Usually it's one full ruling. And then separate concurring or dissenting rulings. ICC style.
Many courts operate that way (ICJ, European Court of Human Rights, SCOTUS), which is the best way IMO, and a middle way between two opposites: one is many individual pieces representing the majority and the other is where you have one piece remaining completely opaque about individual judges' thoughts (like the European Court of Justice). There are pros and cons to all but this one where you have one main judgment with separate opinions for those who wish to write them provides both clarity and some ability to "interrogate" individuals and study their judicial philosophy. Multiple ones without one of them being the "official" one would definitely lead to confusion where there are contradictions on finer but crucial points between judges who otherwise agree in large part.

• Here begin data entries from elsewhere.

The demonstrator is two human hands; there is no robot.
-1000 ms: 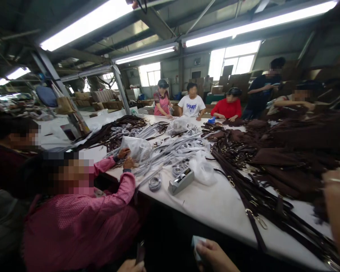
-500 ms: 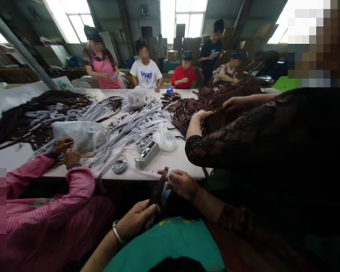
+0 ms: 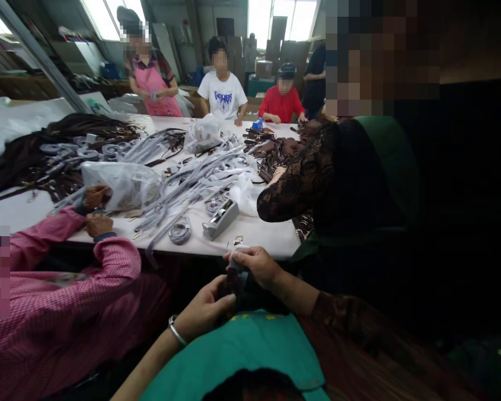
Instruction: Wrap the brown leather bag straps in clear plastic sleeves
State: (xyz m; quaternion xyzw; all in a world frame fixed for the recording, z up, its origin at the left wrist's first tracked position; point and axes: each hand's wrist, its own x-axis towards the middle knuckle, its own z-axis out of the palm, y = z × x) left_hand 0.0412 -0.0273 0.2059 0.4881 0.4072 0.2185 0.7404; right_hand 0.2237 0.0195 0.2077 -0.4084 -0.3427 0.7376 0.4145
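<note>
My left hand [image 3: 211, 305], with a silver bangle at the wrist, is closed around a dark brown strap [image 3: 232, 280], low in front of the table edge. My right hand [image 3: 256, 267] pinches a thin white wrapping strip [image 3: 239, 255] over the strap's upper end. A gold-coloured clasp [image 3: 237, 240] shows just beyond those fingers; whether it belongs to this strap I cannot tell. My fingers hide much of the strap. Past my hands, a grey tape dispenser [image 3: 221, 220] and a coiled grey-wrapped strap [image 3: 180, 231] lie on the white table [image 3: 259, 240].
Grey-wrapped straps [image 3: 192, 184] and a clear plastic bag [image 3: 123, 186] cover the table's middle, with brown straps [image 3: 83, 129] at left. A co-worker's pink checked sleeve [image 3: 117, 264] is close on my left; another's black lace sleeve [image 3: 300, 178] reaches in on my right. Several people stand opposite.
The white strip now covers the strap's upper end, where brown showed before. My right hand has moved slightly left, nearer my left. The co-worker on the right has leaned farther in.
</note>
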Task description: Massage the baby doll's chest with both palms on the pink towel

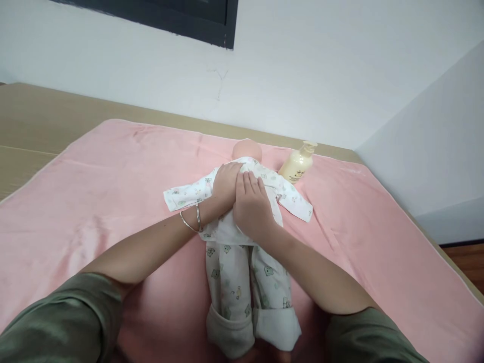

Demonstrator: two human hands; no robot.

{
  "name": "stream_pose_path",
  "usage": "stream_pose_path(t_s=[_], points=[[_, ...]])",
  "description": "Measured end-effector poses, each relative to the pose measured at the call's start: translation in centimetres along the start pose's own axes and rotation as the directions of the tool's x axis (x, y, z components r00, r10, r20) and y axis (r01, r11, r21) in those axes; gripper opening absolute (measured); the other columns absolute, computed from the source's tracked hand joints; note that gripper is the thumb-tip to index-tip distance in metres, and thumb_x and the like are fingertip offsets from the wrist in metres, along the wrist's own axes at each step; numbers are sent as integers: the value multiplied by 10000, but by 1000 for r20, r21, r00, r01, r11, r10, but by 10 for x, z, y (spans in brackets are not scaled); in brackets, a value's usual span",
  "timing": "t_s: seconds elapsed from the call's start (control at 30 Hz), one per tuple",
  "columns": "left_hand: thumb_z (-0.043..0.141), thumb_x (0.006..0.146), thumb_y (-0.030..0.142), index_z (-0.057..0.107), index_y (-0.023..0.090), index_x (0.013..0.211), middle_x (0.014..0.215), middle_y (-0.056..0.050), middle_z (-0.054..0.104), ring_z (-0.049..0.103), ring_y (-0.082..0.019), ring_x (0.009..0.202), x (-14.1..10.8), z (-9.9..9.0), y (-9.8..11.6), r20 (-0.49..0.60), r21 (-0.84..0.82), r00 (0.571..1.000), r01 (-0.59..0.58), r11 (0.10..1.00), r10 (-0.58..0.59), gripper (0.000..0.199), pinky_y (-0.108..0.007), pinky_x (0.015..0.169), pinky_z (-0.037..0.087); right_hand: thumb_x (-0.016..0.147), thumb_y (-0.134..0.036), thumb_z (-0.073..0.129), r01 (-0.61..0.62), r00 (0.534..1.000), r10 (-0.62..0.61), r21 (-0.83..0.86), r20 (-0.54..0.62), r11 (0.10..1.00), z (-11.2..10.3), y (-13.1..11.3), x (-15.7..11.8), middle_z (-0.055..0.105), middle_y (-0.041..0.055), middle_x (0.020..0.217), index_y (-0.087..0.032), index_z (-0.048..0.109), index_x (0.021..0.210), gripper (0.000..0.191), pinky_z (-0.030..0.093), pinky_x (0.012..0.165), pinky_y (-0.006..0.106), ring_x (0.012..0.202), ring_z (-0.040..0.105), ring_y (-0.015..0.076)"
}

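A baby doll (230, 229) lies stretched out in the middle, its smooth bald head (246, 149) away from me. It wears a white printed top (291, 196) and matching trousers (234, 282) with turned-up cuffs. My left hand (226, 185) rests flat on the upper body, with a silver bangle (198, 218) at the wrist. Close against it, my right hand (252, 201) also lies flat on the top, fingers stretched out and together. Neither hand grips anything. The doll's face is not visible, and its hands are hidden in the sleeves.
A cream pump bottle (298, 164) leans to the right of the doll's head. Under everything spreads a pink sheet (124, 171) on a tan surface (45, 113). A white wall (295, 75) with a dark frame (212, 30) rises behind, and another wall stands at the right.
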State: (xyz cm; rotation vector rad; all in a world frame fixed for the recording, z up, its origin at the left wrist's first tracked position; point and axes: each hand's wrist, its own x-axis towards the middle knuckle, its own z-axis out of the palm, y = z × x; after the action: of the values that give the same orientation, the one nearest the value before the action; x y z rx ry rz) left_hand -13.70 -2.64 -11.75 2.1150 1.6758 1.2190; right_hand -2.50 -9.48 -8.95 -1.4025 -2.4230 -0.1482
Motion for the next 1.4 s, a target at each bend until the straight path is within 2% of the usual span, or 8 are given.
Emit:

Even if the decision is split between the judges, so some write on some issues and others different ones, as long as they do so on behalf of the majority and this is clear, it should be fine. Maybe NASA thought that asking for individual pieces would lead to each judge being more "responsible" but I think its always better to have a major decision at least on each of the points of dispute and then where judges feel they agree with the conclusion but not some aspect of the reasoning or they wish to stress something further as you put it, or just dissent completely, they can do so in separate opinions. But lower courts will be better served with an authoritative reasoning that represents the majority decision on each point of dispute so that they will know what the law is. In any case, the court is free to develop its own tradition in this regard like other top courts, parties can't force them.